Texas Attorney General Ken Paxton secured additional legal protections for women in Texas’s schools, colleges, and universities, preventing the Biden Administration from making any future attempt to impose on the State its interpretation that Title IX grants favored status to “sexual orientation” or “gender identity.”
In June 2023, Attorney General Paxton sued the Department of Education (“DOE”) for issuing guidance that unlawfully extended Title IX to include “sexual orientation” and “gender identity” as protected classes. This would have forced Texas schools and universities to allow biological males to use women’s restrooms, locker rooms, and other sex-specific spaces. Any Texas school refusing to follow the mandate risked losing federal education funding. In June 2024, a federal district court judge ruled that the Biden Administration's attempt to “rewrite Title IX in a way that shockingly transforms American education” was unlawful and vacated the rule.

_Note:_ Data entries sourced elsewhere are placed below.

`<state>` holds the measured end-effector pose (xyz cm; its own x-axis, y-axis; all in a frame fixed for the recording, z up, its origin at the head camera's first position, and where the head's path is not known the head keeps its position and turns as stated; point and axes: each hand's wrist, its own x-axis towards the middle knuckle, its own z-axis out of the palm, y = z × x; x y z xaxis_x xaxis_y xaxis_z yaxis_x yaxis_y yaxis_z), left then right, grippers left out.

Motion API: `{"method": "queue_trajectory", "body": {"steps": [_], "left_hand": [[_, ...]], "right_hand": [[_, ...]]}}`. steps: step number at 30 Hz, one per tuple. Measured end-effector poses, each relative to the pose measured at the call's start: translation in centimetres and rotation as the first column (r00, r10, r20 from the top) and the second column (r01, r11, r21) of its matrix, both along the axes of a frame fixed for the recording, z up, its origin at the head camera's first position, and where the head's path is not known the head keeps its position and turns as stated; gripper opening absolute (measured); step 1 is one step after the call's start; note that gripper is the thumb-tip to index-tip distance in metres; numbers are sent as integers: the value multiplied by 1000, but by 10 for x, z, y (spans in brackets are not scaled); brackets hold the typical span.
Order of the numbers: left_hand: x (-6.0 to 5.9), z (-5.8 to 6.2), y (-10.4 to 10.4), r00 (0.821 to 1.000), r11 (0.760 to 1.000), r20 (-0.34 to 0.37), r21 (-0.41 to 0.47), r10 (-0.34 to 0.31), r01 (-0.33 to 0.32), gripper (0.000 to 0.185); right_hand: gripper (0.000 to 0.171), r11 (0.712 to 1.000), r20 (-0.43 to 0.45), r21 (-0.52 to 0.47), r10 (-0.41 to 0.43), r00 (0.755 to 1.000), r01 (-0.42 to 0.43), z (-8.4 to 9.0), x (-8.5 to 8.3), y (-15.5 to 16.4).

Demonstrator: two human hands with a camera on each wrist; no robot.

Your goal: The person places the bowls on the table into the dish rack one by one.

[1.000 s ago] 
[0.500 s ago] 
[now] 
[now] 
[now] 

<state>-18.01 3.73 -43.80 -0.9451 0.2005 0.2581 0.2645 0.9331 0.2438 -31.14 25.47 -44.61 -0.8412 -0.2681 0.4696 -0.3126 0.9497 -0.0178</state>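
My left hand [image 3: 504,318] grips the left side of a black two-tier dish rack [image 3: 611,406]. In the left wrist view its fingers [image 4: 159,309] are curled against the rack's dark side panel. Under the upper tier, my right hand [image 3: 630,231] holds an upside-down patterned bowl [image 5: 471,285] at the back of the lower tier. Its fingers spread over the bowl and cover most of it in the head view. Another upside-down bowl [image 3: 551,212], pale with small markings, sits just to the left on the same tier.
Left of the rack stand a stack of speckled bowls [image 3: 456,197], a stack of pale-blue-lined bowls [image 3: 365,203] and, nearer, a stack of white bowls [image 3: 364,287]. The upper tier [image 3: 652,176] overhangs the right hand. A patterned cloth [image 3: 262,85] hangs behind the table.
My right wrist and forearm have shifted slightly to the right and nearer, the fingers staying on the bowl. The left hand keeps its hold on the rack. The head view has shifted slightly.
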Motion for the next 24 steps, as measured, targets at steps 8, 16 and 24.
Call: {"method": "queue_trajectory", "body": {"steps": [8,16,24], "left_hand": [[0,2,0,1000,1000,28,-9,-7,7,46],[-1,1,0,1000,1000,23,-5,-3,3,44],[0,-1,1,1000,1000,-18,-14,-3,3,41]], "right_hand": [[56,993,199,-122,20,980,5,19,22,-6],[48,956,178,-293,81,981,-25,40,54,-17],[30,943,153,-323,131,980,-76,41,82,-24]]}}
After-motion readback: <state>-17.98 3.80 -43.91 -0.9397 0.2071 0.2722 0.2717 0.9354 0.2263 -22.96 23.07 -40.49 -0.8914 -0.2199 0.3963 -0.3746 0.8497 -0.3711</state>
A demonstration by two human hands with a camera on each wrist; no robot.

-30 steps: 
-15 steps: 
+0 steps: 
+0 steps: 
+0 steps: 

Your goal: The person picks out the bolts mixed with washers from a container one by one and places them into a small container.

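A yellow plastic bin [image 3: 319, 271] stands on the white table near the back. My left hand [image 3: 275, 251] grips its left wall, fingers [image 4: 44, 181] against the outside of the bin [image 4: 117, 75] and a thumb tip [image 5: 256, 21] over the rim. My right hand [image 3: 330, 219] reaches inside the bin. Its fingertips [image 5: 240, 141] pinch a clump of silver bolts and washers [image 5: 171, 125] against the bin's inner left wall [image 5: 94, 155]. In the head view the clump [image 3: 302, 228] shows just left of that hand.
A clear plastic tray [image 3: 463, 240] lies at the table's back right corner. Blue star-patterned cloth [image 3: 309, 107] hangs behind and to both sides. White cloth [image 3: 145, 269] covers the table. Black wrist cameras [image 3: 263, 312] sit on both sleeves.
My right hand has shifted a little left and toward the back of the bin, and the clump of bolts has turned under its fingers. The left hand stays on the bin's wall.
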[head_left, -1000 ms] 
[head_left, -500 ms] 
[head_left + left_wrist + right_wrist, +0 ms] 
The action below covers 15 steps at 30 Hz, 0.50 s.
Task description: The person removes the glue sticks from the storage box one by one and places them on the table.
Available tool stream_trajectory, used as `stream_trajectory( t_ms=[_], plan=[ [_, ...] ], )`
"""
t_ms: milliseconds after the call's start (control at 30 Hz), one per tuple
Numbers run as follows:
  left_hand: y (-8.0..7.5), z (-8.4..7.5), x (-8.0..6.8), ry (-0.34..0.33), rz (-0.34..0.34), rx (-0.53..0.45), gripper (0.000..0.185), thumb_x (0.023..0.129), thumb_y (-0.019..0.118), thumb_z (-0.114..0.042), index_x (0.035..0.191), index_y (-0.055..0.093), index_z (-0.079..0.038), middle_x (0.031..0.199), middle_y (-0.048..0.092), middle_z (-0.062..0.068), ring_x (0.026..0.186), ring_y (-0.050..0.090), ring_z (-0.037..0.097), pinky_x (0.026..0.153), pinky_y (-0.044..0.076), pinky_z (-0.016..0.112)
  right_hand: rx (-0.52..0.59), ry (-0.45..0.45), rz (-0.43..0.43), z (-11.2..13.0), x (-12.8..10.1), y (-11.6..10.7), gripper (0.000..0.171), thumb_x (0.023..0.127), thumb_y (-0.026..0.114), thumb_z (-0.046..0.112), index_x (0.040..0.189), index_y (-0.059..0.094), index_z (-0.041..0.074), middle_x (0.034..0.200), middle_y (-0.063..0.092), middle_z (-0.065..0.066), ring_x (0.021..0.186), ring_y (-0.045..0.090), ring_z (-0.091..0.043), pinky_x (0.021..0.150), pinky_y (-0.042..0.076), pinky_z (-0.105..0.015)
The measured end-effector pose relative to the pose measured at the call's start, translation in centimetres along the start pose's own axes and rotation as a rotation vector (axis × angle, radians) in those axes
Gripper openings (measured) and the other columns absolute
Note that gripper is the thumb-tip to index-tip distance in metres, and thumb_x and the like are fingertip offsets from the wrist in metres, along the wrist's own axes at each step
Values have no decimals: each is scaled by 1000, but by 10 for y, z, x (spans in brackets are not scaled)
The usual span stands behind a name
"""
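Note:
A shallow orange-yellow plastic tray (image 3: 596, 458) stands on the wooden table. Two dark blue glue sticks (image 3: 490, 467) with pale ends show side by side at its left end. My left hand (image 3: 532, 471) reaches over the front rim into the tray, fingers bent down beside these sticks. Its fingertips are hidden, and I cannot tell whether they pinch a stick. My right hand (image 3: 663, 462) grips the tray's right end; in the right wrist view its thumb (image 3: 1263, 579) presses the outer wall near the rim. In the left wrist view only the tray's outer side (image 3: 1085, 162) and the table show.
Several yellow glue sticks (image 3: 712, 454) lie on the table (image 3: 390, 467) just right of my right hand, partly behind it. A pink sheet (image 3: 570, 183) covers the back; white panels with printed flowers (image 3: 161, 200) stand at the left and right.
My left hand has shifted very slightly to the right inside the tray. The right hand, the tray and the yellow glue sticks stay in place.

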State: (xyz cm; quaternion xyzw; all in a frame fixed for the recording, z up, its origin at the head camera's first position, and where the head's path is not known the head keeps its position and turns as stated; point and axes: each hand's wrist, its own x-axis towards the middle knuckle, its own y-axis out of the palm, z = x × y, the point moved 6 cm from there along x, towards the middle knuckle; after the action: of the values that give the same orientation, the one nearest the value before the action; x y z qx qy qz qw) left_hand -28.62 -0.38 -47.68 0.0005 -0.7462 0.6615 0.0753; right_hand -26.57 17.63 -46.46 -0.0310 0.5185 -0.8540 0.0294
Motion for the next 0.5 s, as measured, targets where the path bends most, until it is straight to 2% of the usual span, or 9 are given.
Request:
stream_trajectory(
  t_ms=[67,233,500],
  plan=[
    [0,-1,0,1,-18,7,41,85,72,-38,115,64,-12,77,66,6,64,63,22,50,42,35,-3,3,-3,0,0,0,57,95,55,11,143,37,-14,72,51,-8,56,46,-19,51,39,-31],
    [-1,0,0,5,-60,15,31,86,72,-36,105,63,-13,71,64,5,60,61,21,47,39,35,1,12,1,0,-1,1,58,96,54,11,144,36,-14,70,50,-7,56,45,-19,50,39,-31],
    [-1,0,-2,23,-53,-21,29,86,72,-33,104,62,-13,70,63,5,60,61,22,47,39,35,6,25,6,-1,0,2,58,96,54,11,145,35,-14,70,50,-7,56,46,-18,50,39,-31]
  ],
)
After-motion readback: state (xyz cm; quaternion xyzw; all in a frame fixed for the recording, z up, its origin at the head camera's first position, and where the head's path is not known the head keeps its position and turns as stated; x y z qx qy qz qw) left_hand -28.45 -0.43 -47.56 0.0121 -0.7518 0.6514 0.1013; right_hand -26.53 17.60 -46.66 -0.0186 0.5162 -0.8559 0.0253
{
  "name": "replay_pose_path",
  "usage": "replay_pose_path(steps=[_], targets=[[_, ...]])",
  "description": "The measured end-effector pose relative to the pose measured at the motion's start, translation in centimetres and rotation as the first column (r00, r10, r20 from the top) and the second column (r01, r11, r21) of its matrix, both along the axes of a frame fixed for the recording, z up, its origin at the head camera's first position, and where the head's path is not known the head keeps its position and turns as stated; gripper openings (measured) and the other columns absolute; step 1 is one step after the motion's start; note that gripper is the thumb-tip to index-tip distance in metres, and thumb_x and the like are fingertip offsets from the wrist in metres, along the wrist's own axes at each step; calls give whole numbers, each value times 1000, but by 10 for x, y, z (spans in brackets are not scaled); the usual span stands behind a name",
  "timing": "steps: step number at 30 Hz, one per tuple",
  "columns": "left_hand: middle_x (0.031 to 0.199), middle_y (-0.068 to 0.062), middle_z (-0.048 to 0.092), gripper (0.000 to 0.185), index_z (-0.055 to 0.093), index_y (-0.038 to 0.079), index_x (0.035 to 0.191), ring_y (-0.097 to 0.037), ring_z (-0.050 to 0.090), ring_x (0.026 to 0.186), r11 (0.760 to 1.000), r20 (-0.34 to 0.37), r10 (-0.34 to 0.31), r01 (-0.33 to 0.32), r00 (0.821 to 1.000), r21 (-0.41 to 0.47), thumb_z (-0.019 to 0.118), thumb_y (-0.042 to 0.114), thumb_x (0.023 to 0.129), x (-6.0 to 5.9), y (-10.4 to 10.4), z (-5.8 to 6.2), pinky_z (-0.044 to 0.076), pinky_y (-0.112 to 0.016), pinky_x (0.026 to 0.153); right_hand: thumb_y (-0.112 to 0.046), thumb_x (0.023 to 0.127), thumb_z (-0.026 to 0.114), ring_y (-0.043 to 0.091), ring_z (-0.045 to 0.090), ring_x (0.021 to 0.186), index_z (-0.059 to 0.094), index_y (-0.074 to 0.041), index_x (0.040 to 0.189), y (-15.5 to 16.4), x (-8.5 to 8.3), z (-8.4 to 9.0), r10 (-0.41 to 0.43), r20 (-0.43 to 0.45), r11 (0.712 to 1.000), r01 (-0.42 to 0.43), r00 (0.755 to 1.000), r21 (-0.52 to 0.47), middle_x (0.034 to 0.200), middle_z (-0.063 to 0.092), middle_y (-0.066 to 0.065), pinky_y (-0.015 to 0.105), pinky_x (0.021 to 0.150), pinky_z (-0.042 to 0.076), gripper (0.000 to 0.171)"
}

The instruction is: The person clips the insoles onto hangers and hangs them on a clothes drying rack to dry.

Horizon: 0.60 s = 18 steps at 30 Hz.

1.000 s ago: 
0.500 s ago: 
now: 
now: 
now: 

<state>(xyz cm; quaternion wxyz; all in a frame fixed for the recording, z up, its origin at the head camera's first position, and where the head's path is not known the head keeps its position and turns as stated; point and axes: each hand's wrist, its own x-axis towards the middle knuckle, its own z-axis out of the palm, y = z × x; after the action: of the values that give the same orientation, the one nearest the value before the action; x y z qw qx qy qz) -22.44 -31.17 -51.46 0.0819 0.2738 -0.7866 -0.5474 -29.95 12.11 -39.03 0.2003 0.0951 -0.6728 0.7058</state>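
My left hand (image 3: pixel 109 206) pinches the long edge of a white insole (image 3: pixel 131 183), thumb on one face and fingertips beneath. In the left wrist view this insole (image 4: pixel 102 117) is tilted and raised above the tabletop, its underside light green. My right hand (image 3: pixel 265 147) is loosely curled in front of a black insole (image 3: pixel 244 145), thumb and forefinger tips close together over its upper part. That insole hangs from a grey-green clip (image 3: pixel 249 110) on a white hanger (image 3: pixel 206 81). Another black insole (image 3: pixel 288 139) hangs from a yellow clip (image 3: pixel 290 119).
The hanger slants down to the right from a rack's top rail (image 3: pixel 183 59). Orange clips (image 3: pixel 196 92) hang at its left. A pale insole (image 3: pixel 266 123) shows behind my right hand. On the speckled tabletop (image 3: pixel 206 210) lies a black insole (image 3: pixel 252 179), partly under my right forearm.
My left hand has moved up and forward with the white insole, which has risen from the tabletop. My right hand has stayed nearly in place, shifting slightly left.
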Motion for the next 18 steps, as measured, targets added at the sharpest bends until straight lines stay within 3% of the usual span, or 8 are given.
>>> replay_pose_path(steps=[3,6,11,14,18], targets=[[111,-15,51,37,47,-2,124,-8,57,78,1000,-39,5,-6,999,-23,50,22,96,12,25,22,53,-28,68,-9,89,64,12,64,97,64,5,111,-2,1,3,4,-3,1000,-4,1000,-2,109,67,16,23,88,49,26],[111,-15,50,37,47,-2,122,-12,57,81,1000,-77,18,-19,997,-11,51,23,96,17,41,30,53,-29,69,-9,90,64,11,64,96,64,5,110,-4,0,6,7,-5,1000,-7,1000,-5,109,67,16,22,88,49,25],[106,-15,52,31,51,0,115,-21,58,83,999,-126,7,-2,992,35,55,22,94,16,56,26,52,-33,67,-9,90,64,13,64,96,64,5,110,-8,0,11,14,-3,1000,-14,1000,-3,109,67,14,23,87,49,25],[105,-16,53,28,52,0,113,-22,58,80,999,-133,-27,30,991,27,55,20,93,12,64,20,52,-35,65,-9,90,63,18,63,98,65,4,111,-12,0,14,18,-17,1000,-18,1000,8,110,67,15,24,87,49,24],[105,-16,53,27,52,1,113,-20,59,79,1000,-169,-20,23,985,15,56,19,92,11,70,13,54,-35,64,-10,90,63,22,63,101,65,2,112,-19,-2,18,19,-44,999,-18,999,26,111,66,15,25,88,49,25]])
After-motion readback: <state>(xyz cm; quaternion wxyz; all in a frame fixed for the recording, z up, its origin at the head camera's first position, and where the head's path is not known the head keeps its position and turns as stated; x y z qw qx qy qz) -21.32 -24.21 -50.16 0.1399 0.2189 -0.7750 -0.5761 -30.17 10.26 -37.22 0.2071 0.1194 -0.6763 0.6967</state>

Now, the judge has expanded the ruling and enjoined any future agency action by DOE that rewrites Title IX to include “sexual orientation or gender identity” within the statute’s anti-discrimination provisions. This expanded ruling is in addition to the injunction Attorney General Paxton secured in July 2024, stopping another rule promulgated by the DOE that would redefine Title IX to include “sexual orientation” and “gender identity,” which prevents enforcement of that rule while the case continues.
“This is a major win for protecting Texas and its students from any future attempt by the federal government to impose its unlawful interpretation of Title IX that puts women and girls at risk,” said Attorney General Paxton. “The Biden Administration has waged war on women’s rights by subverting the Title IX protections they are entitled to in school and in sports. I am proud to deliver this victory and will continue to ensure that Texas schools remain safe from Biden’s unlawful policies.”